О роли бактериологических  лабораторных исследований в  диагностике заболеваний, вызванных листериями

Как видно из таблицы 2, в 2012 году листерии не выделялись, а в 2013 и 2014 гг. высевались как из крови, так и из других биосубстратов – кала, мочи, зева. «Выявляемость» возбудителей составила около 8%, а «бактериологическая подтверждаемость» случаев заболевания 47,6-50,3%. Показатели «выявляемость» и «бактериологическая подтверждаемость» вычислены в соответствии с [3]. «Выявляемость» была определена, как отношение числа лиц с бактериологически подтвержденным диагнозом к количеству лиц обследованных; «бактериологическая подтверждаемость», как отношение числа лиц с бактериологическим диагнозом к числу лиц с клиническим подтверждением диагноза. Оба показателя выражены в процентах.
Для изучения видового состава выделенных возбудителей были использованы дифференциальные тесты: расщепление маннита, глюкозы, L (+) рамнозы, Д (+) ксилозы, OF-тест на среде Хью-Лейфсона, температурные тесты при 370 С и 220 С, определение лецитиназной активности, подвижность при комнатной температуре, определение оксидазной и каталазной активности и гемолиза [4].
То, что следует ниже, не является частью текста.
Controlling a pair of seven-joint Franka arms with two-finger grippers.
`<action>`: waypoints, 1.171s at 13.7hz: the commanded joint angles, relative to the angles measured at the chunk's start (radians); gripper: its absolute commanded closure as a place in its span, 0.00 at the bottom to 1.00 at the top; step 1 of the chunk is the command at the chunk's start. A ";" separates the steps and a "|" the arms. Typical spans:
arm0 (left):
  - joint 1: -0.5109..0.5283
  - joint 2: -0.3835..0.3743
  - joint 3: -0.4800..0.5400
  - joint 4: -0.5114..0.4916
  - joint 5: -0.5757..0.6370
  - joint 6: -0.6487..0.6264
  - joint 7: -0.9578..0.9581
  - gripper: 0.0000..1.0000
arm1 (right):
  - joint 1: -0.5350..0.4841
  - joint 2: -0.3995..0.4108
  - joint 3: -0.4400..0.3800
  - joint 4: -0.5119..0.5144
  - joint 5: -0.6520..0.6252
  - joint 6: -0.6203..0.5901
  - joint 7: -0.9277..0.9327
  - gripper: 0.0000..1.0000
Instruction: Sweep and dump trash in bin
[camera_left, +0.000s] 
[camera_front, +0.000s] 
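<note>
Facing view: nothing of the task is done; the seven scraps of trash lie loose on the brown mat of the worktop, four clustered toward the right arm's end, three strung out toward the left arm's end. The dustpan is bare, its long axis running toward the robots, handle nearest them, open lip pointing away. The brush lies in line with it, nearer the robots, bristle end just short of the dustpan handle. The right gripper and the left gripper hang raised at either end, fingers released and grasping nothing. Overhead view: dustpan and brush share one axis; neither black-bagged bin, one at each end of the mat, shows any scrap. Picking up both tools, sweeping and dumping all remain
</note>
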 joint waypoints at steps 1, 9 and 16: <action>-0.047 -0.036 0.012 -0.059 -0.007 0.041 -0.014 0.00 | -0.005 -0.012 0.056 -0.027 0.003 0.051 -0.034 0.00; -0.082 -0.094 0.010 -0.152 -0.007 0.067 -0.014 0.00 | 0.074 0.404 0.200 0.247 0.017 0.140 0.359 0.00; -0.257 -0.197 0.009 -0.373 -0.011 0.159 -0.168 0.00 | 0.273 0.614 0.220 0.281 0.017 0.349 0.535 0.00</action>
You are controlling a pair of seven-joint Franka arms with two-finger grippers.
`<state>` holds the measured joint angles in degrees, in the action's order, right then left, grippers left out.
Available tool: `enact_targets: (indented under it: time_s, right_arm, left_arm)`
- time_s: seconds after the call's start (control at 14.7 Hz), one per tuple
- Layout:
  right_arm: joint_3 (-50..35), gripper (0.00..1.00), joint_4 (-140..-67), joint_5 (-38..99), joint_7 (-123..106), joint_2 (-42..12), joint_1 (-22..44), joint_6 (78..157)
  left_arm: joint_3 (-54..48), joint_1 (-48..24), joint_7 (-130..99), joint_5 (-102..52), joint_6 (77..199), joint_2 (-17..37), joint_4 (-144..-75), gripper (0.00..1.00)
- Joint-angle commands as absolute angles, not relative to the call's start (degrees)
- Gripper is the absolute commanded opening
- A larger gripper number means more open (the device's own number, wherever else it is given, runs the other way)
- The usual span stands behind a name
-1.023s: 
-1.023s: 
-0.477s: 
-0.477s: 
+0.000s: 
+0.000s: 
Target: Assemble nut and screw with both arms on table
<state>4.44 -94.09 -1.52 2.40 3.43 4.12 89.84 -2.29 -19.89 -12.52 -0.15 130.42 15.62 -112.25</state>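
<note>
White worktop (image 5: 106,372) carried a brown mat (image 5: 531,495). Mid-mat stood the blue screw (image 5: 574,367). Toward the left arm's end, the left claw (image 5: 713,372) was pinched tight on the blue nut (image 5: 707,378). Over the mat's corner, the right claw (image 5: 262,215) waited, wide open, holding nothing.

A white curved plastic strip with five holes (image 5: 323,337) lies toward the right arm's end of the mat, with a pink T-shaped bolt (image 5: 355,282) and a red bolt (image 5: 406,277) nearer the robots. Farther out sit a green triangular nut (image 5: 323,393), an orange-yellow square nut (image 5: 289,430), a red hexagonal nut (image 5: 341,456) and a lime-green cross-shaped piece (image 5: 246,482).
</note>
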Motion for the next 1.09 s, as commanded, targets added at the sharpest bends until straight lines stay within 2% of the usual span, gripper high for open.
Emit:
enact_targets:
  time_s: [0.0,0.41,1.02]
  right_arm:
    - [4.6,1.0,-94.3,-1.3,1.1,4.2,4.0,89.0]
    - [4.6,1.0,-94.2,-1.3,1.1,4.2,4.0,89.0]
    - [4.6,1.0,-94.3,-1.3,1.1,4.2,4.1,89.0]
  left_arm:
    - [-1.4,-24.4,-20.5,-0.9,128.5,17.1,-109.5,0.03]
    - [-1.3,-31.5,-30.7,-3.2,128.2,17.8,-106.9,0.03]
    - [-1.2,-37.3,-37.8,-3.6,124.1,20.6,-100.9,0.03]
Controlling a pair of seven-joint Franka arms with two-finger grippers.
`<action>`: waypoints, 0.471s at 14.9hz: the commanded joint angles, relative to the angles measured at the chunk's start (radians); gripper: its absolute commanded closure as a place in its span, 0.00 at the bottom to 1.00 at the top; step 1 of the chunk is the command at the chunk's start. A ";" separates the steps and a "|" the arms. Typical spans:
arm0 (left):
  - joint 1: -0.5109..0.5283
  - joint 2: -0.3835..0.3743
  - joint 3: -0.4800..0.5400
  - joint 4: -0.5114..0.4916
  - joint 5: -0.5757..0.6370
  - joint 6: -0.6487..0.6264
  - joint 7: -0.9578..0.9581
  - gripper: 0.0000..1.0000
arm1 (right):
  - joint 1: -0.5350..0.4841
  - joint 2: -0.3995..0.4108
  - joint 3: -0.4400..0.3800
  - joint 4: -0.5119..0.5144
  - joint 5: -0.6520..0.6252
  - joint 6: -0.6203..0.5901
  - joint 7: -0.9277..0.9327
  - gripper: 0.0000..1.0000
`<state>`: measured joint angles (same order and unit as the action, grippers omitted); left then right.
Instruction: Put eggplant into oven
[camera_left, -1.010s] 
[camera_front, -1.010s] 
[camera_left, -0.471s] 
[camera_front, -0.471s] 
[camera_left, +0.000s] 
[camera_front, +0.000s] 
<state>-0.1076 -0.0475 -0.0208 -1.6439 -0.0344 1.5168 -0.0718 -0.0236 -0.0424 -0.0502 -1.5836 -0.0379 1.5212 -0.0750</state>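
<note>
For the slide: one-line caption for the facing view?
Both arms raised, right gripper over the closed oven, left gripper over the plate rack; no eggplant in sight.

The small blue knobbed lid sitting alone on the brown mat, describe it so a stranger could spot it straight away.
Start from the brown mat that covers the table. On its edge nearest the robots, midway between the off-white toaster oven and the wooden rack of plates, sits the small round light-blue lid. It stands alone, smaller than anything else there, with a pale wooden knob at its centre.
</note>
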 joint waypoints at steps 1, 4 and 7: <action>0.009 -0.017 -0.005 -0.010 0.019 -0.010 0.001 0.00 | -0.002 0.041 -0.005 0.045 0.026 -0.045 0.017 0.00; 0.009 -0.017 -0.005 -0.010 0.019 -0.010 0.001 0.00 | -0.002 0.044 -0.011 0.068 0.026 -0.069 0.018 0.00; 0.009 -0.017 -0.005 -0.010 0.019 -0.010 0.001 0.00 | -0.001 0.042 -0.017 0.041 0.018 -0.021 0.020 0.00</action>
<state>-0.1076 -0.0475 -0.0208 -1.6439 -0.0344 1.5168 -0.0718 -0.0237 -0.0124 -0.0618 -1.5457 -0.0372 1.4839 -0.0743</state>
О роли бактериологических  лабораторных исследований в  диагностике заболеваний, вызванных листериями

Был определен видовой спектр выделенных культур: Listeria monocytogenes, Listeria grai, Listeria denitrificans. Наиболее часто из патологического материала выделялась Listeria monocytogenes. Из 42 выделенных культур на ее долю приходилось 42%, Listeria grai (36%), Listeria denitrificans (22%).
Морфология клеток Listeria spp в мазках, приготовленных из культур листерий и окрашенных по Граму, в значительной степени зависела от условий культивирования. В мазках бульонных культур наблюдались короткие грамположительные палочки, похожие на коринебактерии, в мазках из агаровых сред определялись кокки и коккобациллы. Поэтому клетки Listeria spp в окрашенных мазках приходится дифференцировать с клетками стрептококков, коринебактериий и др.

Выводы
1. Установлена циркуляция возбудителей листериозов в г. Алматы.
2. Выявлена более высокая эффективность селективного выделения листерий на средах Palcam по сравнению с общепринятым методом, разработанным РГКП «Казахский научный центр карантинных и зоонозных инфекций им. М. Айкимбаева».
3. Показана ценность бактериологического метода для диагностики листериозов (бактериологическая подтверждаемость (более 40%).
4. Изучены морфологические и биохимические свойства выделенных микроорганизмов.
5. Установлен видовой спектр листерий, выделенных из различных биосубстратов пациентов.

Литература:

1. Руководство по листериозу. (Этиология, эпидемиология, патогенез, клиника, лечение, лабораторная диагностика) Алматы,1995, с. 3-53. МЗ РК.
2. Листериоз. Методические рекомендации. Правительство Москвы. Комитет здравоохранения. Москва, 2001 с. 1-11.
3. Розенфельд Б.Ф. Общие итоги анализа динамики и структуры ресурсного потенциала социальной сферы. Москва, 1995г.
4. Краткий определитель бактерий Берги, пер. с анг., Москва 1990, с. 300-310.
5. Егоров А.К. Листериоз, Частная эпидемиология. Ленинград,1974,с. 123-134.